From my earliest involvement with Bavetta, I learned that he likes to keep games close, and that when a team gets down by double-digit points, he helps the players save face. He accomplishes this act of mercy by quietly, and frequently, blowing the whistle on the team that's having the better night. Team fouls suddenly become one-sided between the contestants, and the score begins to tighten up. That's the way Dick Bavetta referees a game-and everyone in the league knew it.
Fellow referee Danny Crawford attended Michael Jordan's Flight School Camp years ago and later told me that he had long conversations with other referees and NBA players about how Bavetta propped up weak teams. Danny told me that Jordan himself said that everyone in the league knew that Bavetta cheated in games and that the players and coaches just hoped he would be cheating for them on game night. Cheating? That's a very strong word to use in any sentence that includes the name Dick Bavetta. Is the conscious act of helping a team crawl back into a contest "cheating"? The credo of referees from high school to the NBA is "call them like you see them." Of course, that's a lot different than purposely calling more fouls against one team as opposed to another. Did Bavetta have a hidden agenda? Or was he the ultimate company man, making sure the NBA and its fans got a competitive game most times he was on
the court?
Studying under Dick Bavetta for 13 years was like pursuing a graduate degree in advanced game manipulation. He knew how to marshal the tempo and tone of a game better than any referee in the league, by far. He also knew how to take subtle-and not so subtle-cues from the NBA front office and extend a playoff series or, worse yet, change the complexion of that series.

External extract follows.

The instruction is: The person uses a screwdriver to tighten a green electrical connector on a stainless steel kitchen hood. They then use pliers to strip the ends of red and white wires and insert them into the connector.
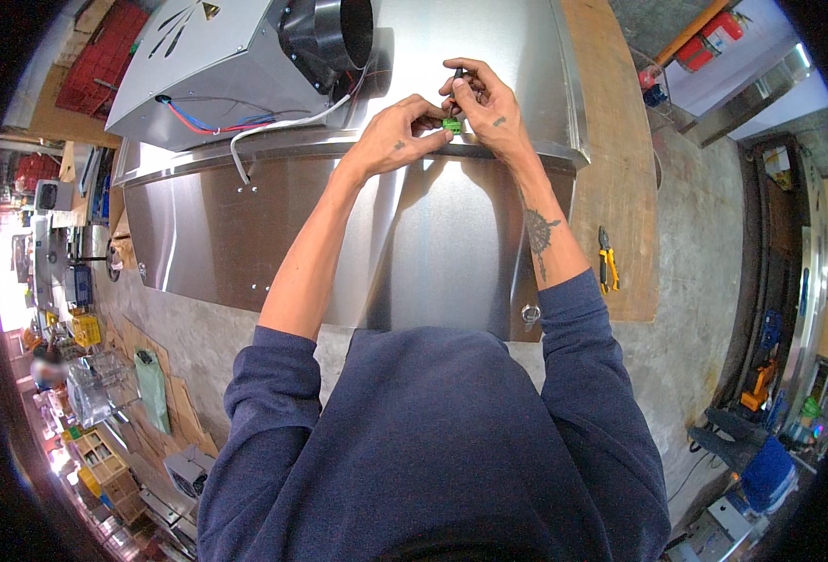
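Between the fingers of my left hand point(397, 137) is a small green terminal block point(451, 125), pinched just above the metal panel's front edge. My right hand point(489, 108) grips a small screwdriver with a black handle point(458, 75), upright, its lower end down at the terminal block. The exact contact of the tip is too small to make out. Both hands are over a shiny sheet-metal housing point(423, 56). To the left of them stands a grey metal box point(217, 66) with a black round duct outlet point(344, 33); red and blue wires point(213, 124) come out of its side.
A grey cable point(283, 122) runs from the box to the housing's front edge. Pliers with yellow handles point(607, 262) lie on the wooden board point(620, 187) at the right. A red fire extinguisher point(714, 37) is at the far right; crates and boxes crowd the left side.
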`<state>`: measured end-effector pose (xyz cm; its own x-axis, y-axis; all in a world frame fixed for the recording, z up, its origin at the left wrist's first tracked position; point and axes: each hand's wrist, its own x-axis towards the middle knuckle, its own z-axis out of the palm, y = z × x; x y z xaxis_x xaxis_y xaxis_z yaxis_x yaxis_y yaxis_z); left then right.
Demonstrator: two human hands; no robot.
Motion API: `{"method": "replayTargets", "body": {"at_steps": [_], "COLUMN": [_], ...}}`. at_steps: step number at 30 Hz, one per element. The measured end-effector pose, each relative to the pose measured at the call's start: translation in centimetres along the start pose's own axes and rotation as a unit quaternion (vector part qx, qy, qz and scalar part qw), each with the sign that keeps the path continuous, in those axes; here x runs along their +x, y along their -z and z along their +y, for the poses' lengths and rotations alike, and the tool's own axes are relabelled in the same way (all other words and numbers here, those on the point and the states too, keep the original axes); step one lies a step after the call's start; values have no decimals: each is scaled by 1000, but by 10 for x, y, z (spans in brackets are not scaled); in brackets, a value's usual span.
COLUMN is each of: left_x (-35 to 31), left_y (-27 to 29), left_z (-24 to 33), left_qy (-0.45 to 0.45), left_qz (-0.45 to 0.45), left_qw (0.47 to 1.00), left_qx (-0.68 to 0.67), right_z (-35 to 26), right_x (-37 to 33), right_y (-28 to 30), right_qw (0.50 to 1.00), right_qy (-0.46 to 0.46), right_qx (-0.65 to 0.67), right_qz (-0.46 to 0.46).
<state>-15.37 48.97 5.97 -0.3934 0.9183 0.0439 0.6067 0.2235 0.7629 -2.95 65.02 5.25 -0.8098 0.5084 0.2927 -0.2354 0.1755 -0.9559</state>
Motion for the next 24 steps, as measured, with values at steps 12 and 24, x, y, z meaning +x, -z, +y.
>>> {"method": "replayTargets", "body": {"at_steps": [12, 24], "left_x": [1, 2], "left_y": [3, 4], "left_z": [-9, -7], "left_qy": [-29, -21], "left_qz": [-18, -35], "left_qw": [999, 998], "left_qx": [25, 44], "right_z": [-5, -5], "right_x": [2, 2], "right_y": [-5, -1], "right_qw": [996, 997], "right_qy": [-13, -12], "right_qx": [-82, -74], "right_qz": [7, -9]}}
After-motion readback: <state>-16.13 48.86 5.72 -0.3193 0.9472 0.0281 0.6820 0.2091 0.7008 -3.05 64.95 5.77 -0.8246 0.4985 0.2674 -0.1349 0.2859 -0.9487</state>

The 2002 Western Conference Finals between the Los Angeles Lakers and the Sacramento Kings presents a stunning example of game and series manipulation at its ugliest. As the teams prepared for Game 6 at the Staples Center, Sacramento had a 3–2 lead in the series. The referees assigned to work Game 6 were Dick Bavetta, Bob Delaney, and Ted Bernhardt. As soon as the referees for the game were chosen, the rest of us knew immediately that there would be a Game 7. A prolonged series was good for the league, good for the networks, and good for the game. Oh, and one more thing: it was great for the big-market, star-studded Los Angeles Lakers.
In the pregame meeting prior to Game 6, the league office sent down word that certain calls-calls that would have benefitted the Lakers — were being missed by the referees. This was the type of not-so-subtle information that I and other referees were left to interpret. After receiving the dispatch, Bavetta openly talked about the fact that the league wanted a Game 7.
"If we give the benefit of the calls to the team that's down in the series, nobody's going to complain. The series will be even at three apiece, and then the better team can win Game 7," Bavetta stated.
As history shows, Sacramento lost Game 6 in a wild come-from-behind thriller that saw the Lakers repeatedly sent to the foul line by the referees. For other NBA referees watching the game on television, it was a shameful performance by Bavetta's crew, one of the most poorly officiated games of all time.
The 2002 series certainly wasn't the first or last time Bavetta weighed in on an important game. He also worked Game 7 of the 2000 Western Conference Finals between the Lakers and the Trail Blazers. The Lakers were down by 13 at the start of the fourth quarter when Bavetta went to work. The Lakers outscored Portland 31–13 in the fourth quarter and went on to win the game and the series. It certainly didn't hurt the Lakers that they got to shoot 37 free throws compared to a paltry 16 for the Trail Blazers.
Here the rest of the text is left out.